Make sure vendors are required to disclose security incidents promptly, preserve logs, support investigations, and meet minimum security controls. Delayed notification can turn a manageable issue into a crisis.
5. Monitor supplier exposure continuously.
Annual questionnaires are not enough. Track vendor breach reports, exposed services, leaked credentials, and major advisories affecting software in your dependency chain. CISA and ENISA guidance on supply-chain security can help shape this process [7][8].
6. Prepare for downstream incident response.
Your response plan should include third-party breach scenarios: who assesses impact, who contacts the vendor, how tokens and credentials are rotated, what systems are isolated, and when legal or regulatory teams are engaged.
7. Reduce trust in shared integrations.
Audit OAuth apps, API keys, service accounts, and federated identity connections. These often persist quietly for years and can become a hidden route into data or email systems. Protect sensitive communications and remote access with strong encryption and access controls where appropriate.

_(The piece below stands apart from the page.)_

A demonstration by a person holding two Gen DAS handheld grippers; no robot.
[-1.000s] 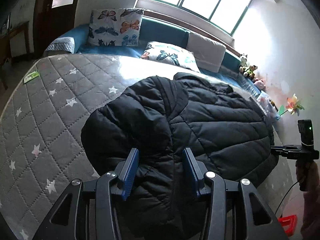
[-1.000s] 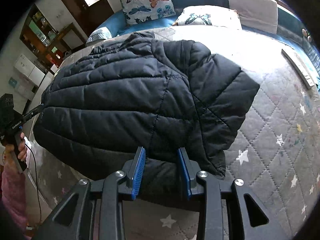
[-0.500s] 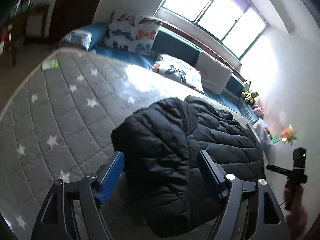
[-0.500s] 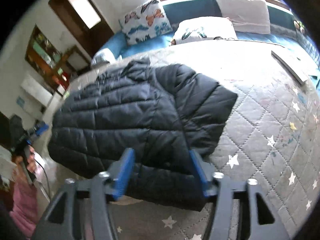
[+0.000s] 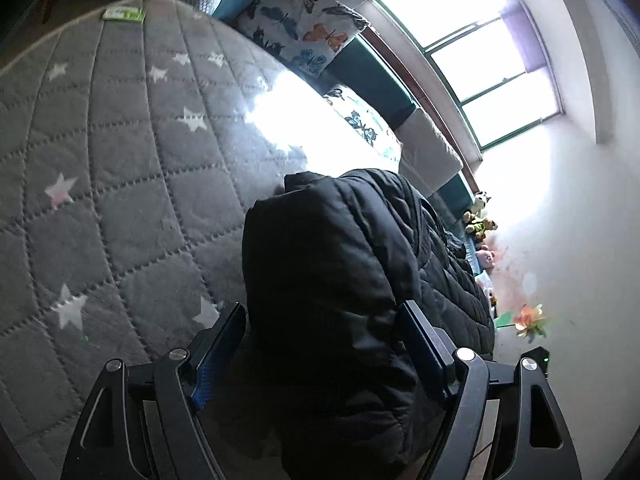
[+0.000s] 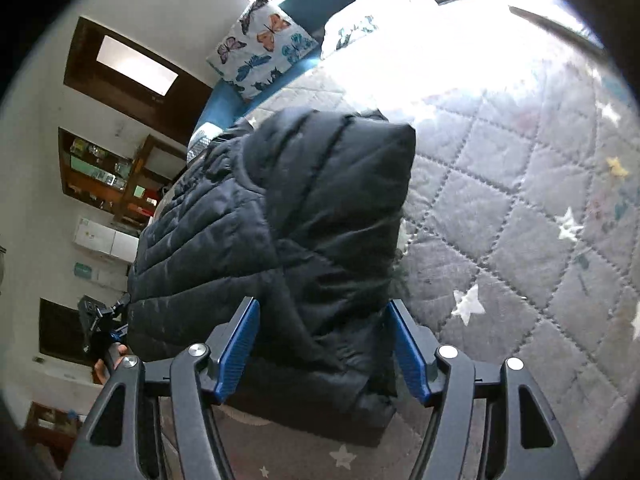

8. Back up and segment critical systems.
If a vendor compromise leads to ransomware or destructive activity, segmentation and tested offline backups can limit the damage.
9. For individuals:
Watch for breach notices from employers, healthcare providers, schools, and service providers. Reset passwords if notified, enable MFA, monitor financial and medical accounts, and consider extra precautions when using public networks, such as a trusted VPN service.
The bigger lesson
Black Kite’s “shadow layer” estimate is a useful warning that the public story around supply-chain attacks is often incomplete. The named victim in a breach may be only the visible center of a much larger web of exposure. For defenders, that means security can no longer be measured only at the network perimeter or by internal controls. It must also account for the vendors, platforms, and service providers that quietly hold data, credentials, and operational access on an organization’s behalf [1][7][8].
As supply-chain attacks continue to exploit trust at scale, the organizations that fare best will be the ones that know their dependencies, limit third-party privilege, and plan for the day a supplier becomes the weakest link.